____ Dataset excerpts
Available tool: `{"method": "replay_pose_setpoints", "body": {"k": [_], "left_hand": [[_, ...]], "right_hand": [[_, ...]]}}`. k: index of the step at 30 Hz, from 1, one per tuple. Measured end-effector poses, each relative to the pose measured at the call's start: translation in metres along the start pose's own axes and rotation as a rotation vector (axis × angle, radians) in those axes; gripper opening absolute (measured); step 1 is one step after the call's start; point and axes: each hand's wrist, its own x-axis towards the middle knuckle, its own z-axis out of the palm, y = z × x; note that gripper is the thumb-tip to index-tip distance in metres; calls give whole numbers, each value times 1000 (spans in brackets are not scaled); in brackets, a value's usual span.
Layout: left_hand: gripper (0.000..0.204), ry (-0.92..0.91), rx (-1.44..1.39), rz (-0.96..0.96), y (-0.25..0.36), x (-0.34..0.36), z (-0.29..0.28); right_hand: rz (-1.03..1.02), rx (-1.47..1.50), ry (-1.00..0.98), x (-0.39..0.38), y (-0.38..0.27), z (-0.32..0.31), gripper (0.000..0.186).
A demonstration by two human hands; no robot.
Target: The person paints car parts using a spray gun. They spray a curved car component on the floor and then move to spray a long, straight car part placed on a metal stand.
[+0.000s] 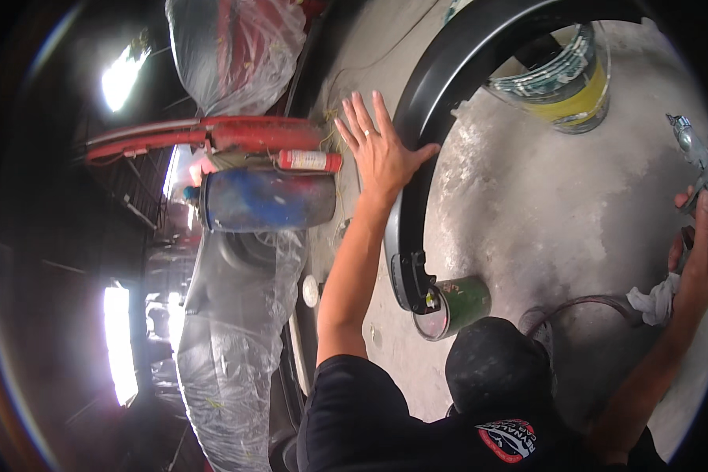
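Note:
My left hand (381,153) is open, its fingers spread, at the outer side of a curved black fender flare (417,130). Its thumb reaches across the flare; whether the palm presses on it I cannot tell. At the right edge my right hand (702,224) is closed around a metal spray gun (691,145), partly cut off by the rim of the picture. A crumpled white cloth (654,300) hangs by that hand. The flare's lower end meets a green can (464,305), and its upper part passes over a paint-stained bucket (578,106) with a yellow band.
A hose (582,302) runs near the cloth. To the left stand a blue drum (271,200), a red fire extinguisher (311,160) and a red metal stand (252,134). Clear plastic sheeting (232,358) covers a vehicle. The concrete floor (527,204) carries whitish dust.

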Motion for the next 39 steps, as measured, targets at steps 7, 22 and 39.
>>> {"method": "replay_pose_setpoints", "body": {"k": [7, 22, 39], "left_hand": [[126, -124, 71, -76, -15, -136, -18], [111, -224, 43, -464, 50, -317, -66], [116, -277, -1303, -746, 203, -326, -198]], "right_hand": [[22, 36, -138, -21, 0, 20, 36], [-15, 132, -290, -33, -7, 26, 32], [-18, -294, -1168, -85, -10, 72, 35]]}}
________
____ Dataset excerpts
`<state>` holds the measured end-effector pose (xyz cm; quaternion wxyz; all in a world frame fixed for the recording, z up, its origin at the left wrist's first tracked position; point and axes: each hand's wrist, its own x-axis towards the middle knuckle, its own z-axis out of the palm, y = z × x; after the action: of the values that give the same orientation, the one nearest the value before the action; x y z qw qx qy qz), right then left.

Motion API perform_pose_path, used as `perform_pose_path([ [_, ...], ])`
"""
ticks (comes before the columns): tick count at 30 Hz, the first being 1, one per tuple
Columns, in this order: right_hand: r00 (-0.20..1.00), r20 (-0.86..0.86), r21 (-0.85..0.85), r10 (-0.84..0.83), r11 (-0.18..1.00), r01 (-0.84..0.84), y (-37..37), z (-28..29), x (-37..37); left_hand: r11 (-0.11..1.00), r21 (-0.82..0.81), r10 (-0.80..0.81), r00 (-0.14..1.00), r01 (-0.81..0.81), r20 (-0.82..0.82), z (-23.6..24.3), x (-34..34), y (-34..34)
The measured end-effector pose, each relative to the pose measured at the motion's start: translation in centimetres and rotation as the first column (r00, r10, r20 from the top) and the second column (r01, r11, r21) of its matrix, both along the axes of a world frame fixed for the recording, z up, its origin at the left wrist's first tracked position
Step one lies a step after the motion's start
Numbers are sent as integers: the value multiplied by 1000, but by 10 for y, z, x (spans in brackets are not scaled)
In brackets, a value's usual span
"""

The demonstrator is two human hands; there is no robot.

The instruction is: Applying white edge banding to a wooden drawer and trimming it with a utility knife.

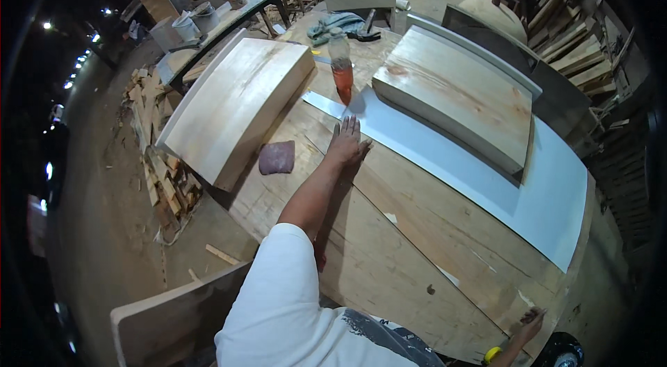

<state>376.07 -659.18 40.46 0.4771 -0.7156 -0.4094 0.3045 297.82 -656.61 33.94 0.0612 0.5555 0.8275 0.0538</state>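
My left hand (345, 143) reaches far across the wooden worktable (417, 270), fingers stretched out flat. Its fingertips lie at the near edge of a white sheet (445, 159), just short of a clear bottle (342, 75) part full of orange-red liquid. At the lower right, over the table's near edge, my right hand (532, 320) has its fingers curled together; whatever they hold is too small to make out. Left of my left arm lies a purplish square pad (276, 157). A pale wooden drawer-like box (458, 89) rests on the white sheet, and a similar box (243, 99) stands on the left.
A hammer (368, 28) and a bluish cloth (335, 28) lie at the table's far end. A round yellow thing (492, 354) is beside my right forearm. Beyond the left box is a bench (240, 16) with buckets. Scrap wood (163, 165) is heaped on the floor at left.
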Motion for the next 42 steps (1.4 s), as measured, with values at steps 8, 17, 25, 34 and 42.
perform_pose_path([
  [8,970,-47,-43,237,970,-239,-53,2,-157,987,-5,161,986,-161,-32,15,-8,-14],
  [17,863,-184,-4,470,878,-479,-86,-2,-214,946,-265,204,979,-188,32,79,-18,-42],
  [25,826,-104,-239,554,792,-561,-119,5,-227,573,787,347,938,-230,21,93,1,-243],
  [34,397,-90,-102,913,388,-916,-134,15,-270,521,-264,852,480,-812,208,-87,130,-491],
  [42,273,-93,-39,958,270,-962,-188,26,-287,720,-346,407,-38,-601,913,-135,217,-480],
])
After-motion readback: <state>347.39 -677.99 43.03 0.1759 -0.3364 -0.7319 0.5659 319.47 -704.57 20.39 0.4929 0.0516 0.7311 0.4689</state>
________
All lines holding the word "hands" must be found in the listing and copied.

A demonstration by two human hands; no robot.
The demonstrator is two human hands; there is no robot.

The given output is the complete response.